== TASK INSTRUCTIONS ==
Please transcribe exactly the lines from the first line of the records below through the line containing "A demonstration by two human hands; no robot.", including both, and omit all pictures.

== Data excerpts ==

━━━━━━━━━━━━━━━━

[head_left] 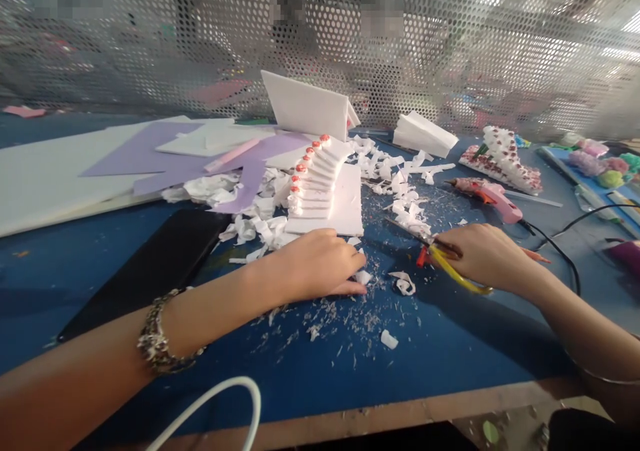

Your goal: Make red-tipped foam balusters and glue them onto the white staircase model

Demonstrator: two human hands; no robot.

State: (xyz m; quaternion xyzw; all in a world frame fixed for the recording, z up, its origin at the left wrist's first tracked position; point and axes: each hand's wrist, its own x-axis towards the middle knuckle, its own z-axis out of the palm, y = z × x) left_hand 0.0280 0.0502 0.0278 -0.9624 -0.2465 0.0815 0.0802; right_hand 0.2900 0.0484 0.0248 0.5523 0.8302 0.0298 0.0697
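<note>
My left hand (327,261) is low over the blue table, with a small white scrap (363,277) between its thumb and fingertips. My right hand (483,254) is closed around the scissors (456,272), which have yellow handles and blades pointing to the left. Just beyond my left hand stands a stepped white foam piece (320,183), edged with red-and-white beads, on a flat white foam square (349,201). A small red piece (423,256) lies beside the scissors.
Curled white scraps (273,228) and fine shavings litter the table. A black slab (155,264), purple sheets (150,148) and white boards (55,171) lie left. At right are a pink glue gun (495,198) with a cord and a beaded white piece (500,154). Perforated metal (320,44) stands behind.
</note>
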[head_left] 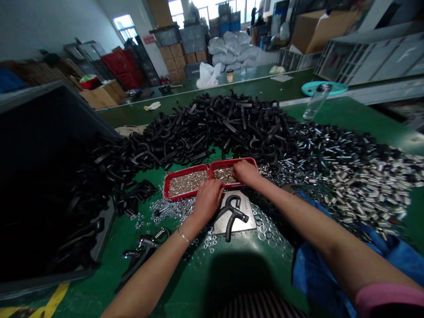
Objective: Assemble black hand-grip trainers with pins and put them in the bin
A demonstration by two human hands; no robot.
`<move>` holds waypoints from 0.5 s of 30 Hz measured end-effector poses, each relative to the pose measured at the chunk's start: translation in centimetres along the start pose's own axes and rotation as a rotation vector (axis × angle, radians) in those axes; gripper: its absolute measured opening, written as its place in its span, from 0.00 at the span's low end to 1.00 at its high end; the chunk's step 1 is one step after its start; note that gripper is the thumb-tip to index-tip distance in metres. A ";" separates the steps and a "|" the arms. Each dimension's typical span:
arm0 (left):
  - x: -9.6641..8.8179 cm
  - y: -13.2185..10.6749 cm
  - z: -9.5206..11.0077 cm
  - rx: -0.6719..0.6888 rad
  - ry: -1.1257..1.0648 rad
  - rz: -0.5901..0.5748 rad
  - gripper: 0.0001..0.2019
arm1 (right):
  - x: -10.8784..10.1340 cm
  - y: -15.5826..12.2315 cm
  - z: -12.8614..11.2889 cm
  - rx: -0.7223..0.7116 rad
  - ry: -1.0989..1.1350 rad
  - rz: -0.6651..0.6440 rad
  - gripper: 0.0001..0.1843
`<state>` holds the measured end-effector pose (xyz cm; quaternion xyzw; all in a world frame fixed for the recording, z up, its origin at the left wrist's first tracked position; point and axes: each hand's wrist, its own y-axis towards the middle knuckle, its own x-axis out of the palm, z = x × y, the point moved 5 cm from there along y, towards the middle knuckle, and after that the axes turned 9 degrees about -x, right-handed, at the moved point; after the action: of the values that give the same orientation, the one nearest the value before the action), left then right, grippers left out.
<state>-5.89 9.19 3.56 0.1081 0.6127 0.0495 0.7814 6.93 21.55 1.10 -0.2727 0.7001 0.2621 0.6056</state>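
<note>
I'd pinch the red tray's (pixel 228 161) likely light, stiff metal pieces (pixel 222 175) mid-length; right hand (pixel 245 172) inside, left hand (pixel 208 197) beside, grasps unclear

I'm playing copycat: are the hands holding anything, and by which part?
It can't be told: the right hand dips into the right red tray of small metal parts, the left hand is at its near edge; any grip is hidden.

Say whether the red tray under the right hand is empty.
Not empty: small metal pieces show inside the red tray. The right hand covers part, so how full cannot be told.
</note>
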 end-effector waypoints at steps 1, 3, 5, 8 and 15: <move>0.3 -1.2 -0.4 -0.018 -0.013 -0.042 0.08 | 0.0 0.1 -0.1 -0.013 -0.002 -0.005 0.13; 1.2 -2.8 -1.2 -0.042 0.018 -0.148 0.07 | -0.1 0.2 -0.2 -0.041 -0.008 -0.015 0.12; 2.1 -3.4 -1.6 -0.049 0.092 -0.243 0.09 | -0.2 0.3 -0.3 -0.064 -0.017 -0.023 0.12; 2.3 -3.6 -1.7 -0.044 0.151 -0.285 0.12 | -0.2 0.3 -0.5 -0.079 -0.035 -0.029 0.13; 1.3 -5.0 -1.0 -0.236 -0.493 -0.157 0.05 | -0.2 0.4 -1.2 -0.069 -0.035 0.015 0.18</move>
<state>-6.76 4.73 0.93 -0.0227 0.4007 0.0319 0.9154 5.84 21.02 1.48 -0.2835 0.6822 0.2955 0.6058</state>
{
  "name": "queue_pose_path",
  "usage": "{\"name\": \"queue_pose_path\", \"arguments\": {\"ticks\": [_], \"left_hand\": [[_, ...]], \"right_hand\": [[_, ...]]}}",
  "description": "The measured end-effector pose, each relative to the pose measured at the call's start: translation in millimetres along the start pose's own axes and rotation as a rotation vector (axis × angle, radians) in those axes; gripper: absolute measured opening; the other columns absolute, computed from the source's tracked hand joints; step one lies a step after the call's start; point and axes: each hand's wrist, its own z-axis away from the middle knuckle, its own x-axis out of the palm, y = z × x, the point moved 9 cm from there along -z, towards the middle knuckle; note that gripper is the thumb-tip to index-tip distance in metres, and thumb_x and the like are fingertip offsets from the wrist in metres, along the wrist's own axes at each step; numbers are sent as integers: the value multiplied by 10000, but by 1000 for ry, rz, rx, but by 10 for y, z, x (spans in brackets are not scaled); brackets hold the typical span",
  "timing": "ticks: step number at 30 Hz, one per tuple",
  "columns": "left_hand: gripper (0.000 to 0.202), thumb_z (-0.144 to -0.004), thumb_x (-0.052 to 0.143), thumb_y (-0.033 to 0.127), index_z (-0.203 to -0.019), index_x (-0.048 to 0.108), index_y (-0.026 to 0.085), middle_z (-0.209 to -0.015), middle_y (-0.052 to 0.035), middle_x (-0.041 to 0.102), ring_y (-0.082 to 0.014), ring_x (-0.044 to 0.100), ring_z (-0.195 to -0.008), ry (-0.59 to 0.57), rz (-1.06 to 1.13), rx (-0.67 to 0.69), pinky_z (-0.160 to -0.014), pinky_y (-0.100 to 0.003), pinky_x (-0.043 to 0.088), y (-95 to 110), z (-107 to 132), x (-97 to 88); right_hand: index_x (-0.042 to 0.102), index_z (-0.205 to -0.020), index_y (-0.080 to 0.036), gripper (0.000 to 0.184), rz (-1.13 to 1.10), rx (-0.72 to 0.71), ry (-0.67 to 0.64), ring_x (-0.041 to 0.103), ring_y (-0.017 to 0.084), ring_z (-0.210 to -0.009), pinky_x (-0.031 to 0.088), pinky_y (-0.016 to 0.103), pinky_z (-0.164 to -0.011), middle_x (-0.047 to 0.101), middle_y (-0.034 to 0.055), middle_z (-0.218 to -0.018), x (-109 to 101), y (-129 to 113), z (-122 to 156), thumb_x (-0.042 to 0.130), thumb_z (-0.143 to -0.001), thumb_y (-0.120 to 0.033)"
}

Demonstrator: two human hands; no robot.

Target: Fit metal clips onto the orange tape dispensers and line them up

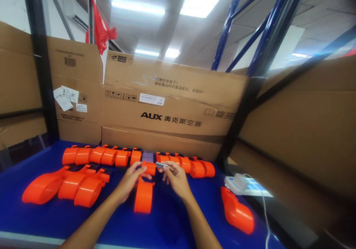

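My left hand (130,180) is closed on an orange plastic part (149,168), thumb on top and fingers beneath it. Just below lies an orange ring-shaped piece (144,198); whether it joins the held part I cannot tell. Between the thumb and fingers of my right hand (175,176) is a small grey flat piece (161,165), its tip close to the orange part's right side. Behind the hands stands a small grey-purple box (148,156). Orange ring-shaped parts with dark ends form a back row on both sides, such as this orange holder (121,158).
Several more orange holders (88,191) lie at left on the blue table surface (116,226). One orange holder (237,212) rests at right, near a white power strip (250,186) with a plug and cable. Cardboard panels (172,108) and dark frame posts (236,123) enclose the table.
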Motion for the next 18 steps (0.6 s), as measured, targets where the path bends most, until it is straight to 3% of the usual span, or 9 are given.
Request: {"name": "queue_pose_path", "arguments": {"ticks": [10,18], "left_hand": [[431,-771,721,496,-1073,624,204,-832,-87,776,-228,702,-624,-80,-25,-21,-648,-343,536,-22,7,54],[431,-786,715,482,-1097,622,198,-856,-92,779,-224,716,-657,-108,-77,-24,-637,-312,521,-4,31,90]], "right_hand": [[639,-1083,-191,442,16,18,16,483,93,-444,342,203,-379,731,63,-831,-30,4,13,688,-811,-535],[644,-1075,-193,425,1,23,-14,504,100,-444,318,201,-377,727,55,-811,42,6,33,687,-814,-525]]}}
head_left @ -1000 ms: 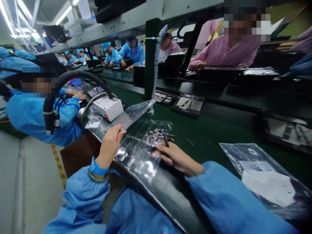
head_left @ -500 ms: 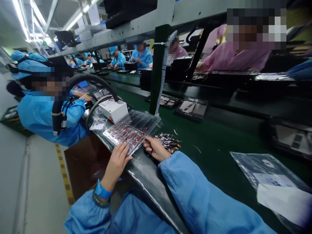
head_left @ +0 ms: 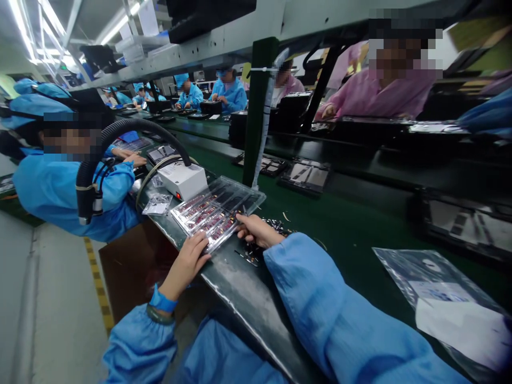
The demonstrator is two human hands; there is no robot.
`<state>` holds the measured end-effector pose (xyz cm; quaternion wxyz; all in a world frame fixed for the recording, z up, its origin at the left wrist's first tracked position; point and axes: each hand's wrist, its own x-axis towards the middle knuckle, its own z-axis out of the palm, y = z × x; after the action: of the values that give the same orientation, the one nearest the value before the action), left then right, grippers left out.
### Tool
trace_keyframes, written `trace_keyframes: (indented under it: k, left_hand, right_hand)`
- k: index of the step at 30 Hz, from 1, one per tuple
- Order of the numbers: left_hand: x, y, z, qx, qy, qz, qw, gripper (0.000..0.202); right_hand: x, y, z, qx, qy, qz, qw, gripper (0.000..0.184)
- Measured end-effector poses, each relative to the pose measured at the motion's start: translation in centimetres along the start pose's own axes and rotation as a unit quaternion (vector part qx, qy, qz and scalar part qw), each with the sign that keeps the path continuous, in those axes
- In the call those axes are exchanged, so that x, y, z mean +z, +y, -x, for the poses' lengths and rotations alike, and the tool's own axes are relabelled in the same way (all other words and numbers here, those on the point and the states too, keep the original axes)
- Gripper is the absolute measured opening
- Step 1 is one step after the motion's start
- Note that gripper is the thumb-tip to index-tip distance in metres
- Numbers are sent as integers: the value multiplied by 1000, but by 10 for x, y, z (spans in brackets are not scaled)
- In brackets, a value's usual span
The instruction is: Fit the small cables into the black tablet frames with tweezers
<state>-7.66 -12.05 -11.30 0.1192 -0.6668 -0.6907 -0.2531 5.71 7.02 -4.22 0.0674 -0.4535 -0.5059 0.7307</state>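
Observation:
A clear plastic compartment tray [head_left: 218, 248] holds many small reddish parts in its nearer compartments. It lies at the bench edge. My left hand [head_left: 190, 261] rests on the tray's near edge, fingers stretched out flat and thumb apart. At the tray's right side, my right hand [head_left: 258, 230] has its fingers curled, with the thumb and index fingertip at the tray's rim. Whether a small part is pinched there is too small to tell. Below and behind that hand lies a pile of small dark and metallic parts [head_left: 250, 255], partly hidden by it.
Beyond the tray stands a white box [head_left: 183, 181] with a black hose [head_left: 148, 124]. A small plastic bag [head_left: 158, 205] lies beside it. Flat device panels [head_left: 306, 175] rest on the green bench. A clear bag with white paper [head_left: 456, 314] lies right. Co-workers sit left and opposite.
The tray has shifted slightly to the right and sits flatter. My right hand has moved a little along its side, uncovering more of the small parts beneath. My left hand stays at the near edge.

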Motion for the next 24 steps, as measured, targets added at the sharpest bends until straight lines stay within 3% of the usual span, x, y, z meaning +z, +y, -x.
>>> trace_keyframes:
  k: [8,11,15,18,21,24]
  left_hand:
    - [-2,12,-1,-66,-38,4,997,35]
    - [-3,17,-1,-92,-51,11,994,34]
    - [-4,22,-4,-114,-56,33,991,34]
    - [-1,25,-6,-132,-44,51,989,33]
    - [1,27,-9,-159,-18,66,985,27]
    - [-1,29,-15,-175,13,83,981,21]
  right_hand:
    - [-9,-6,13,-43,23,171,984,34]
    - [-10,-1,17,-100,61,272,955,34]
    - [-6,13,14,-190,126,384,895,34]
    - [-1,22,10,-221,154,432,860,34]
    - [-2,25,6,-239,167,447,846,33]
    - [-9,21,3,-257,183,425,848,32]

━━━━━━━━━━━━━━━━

== ANSWER SECTION ==
[head_left] 

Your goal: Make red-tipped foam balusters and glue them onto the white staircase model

Demonstrator: two human hands; no robot.

State: (xyz m; quaternion xyzw; all in a world frame fixed for the recording, z up, its origin at the left wrist's first tracked position; point and axes: each hand's wrist, its own x-axis towards the middle knuckle, its own z-axis out of the palm, y = z × x) left_hand 0.0280 0.0502 0.0278 -0.9624 -0.2465 0.0815 0.0802; right_hand 0.2900 0.0484 0.0248 0.5523 0.8302 0.0298 0.0697
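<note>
My left hand (327,261) is low over the blue table, with a small white scrap (363,277) between its thumb and fingertips. My right hand (483,254) is closed around the scissors (456,272), which have yellow handles and blades pointing to the left. Just beyond my left hand stands a stepped white foam piece (320,183), edged with red-and-white beads, on a flat white foam square (349,201). A small red piece (423,256) lies beside the scissors.
Curled white scraps (273,228) and fine shavings litter the table. A black slab (155,264), purple sheets (150,148) and white boards (55,171) lie left. At right are a pink glue gun (495,198) with a cord and a beaded white piece (500,154). Perforated metal (320,44) stands behind.
</note>
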[head_left] 
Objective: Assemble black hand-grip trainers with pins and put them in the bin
A demonstration by two human hands; no robot.

Nothing more belongs to this answer.